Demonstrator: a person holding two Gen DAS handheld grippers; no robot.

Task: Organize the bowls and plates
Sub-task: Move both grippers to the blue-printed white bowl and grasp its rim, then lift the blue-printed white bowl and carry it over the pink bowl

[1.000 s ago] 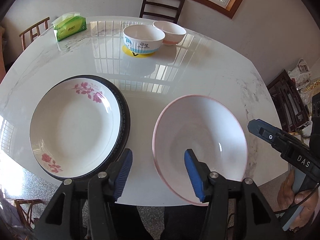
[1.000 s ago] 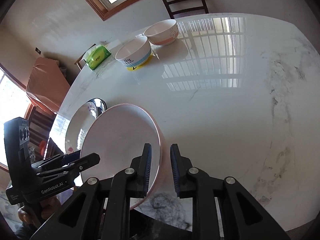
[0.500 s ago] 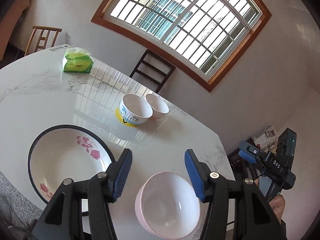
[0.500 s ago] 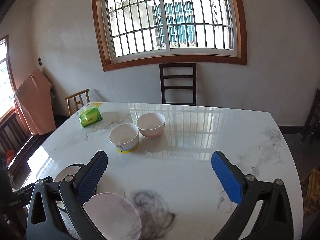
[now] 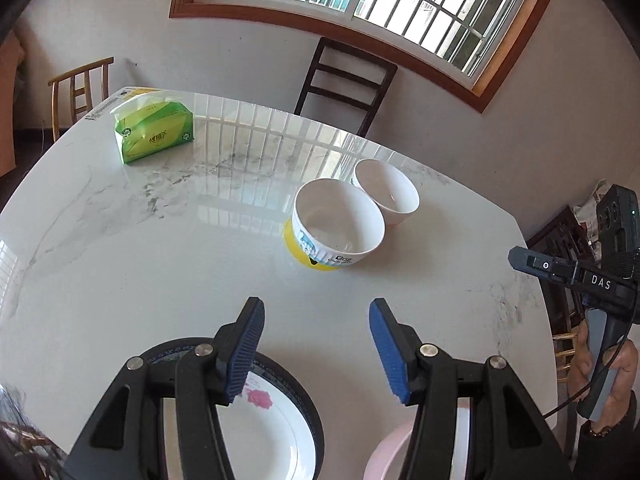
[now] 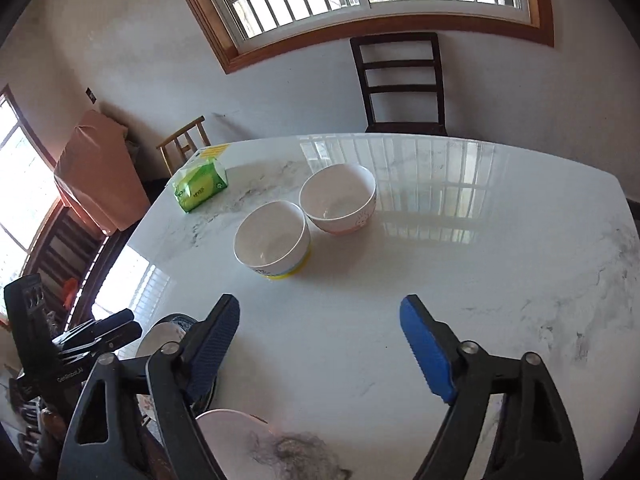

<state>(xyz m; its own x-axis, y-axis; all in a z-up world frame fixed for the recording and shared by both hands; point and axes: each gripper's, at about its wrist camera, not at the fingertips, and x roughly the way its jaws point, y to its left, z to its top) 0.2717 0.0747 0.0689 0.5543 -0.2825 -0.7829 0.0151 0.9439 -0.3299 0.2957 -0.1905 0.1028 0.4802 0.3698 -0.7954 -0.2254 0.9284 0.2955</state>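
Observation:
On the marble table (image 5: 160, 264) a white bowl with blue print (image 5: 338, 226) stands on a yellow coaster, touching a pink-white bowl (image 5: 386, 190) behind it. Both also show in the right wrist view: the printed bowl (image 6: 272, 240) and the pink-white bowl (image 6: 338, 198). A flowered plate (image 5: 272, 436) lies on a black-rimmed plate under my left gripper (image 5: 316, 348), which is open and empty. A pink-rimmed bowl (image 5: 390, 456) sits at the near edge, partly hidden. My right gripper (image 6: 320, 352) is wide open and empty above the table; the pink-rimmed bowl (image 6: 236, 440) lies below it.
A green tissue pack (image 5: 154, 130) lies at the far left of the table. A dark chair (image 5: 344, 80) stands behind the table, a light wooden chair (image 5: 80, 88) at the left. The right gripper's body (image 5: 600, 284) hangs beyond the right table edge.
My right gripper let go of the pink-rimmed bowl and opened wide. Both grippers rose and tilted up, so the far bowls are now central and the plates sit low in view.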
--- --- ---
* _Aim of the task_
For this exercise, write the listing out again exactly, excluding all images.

* _Exercise response_
Demonstrator: a person holding two Gen DAS handheld grippers; no robot.

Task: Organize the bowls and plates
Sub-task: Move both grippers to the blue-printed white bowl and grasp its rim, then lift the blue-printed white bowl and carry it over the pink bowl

[1.000 s ago] 
[1.000 s ago] 
[0.500 s ago] 
[0.500 s ago] 
[now] 
[now] 

<state>(xyz m; its own x-axis, y-axis; all in a z-up world frame fixed for the recording and shared by both hands; point and axes: each gripper's, at about its wrist camera, not at the fingertips, and x roughly the way its jaws point, y to its left, z to its top) 0.2717 0.0747 0.0689 0.5543 -0.2825 -0.7829 0.0151 0.9439 -0.3299 0.2957 -0.1905 0.1028 0.4802 0.3698 -0.7954 -0.2254 0.9284 0.2955</state>
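Observation:
On the marble table (image 5: 160, 264) a white bowl with blue print (image 5: 338, 226) stands on a yellow coaster, touching a pink-white bowl (image 5: 386, 190) behind it. Both also show in the right wrist view: the printed bowl (image 6: 272, 240) and the pink-white bowl (image 6: 338, 198). A flowered plate (image 5: 272, 436) lies on a black-rimmed plate under my left gripper (image 5: 316, 348), which is open and empty. A pink-rimmed bowl (image 5: 390, 456) sits at the near edge, partly hidden. My right gripper (image 6: 320, 352) is wide open and empty above the table; the pink-rimmed bowl (image 6: 236, 440) lies below it.
A green tissue pack (image 5: 154, 130) lies at the far left of the table. A dark chair (image 5: 344, 80) stands behind the table, a light wooden chair (image 5: 80, 88) at the left. The right gripper's body (image 5: 600, 284) hangs beyond the right table edge.
My right gripper let go of the pink-rimmed bowl and opened wide. Both grippers rose and tilted up, so the far bowls are now central and the plates sit low in view.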

This response is now finished.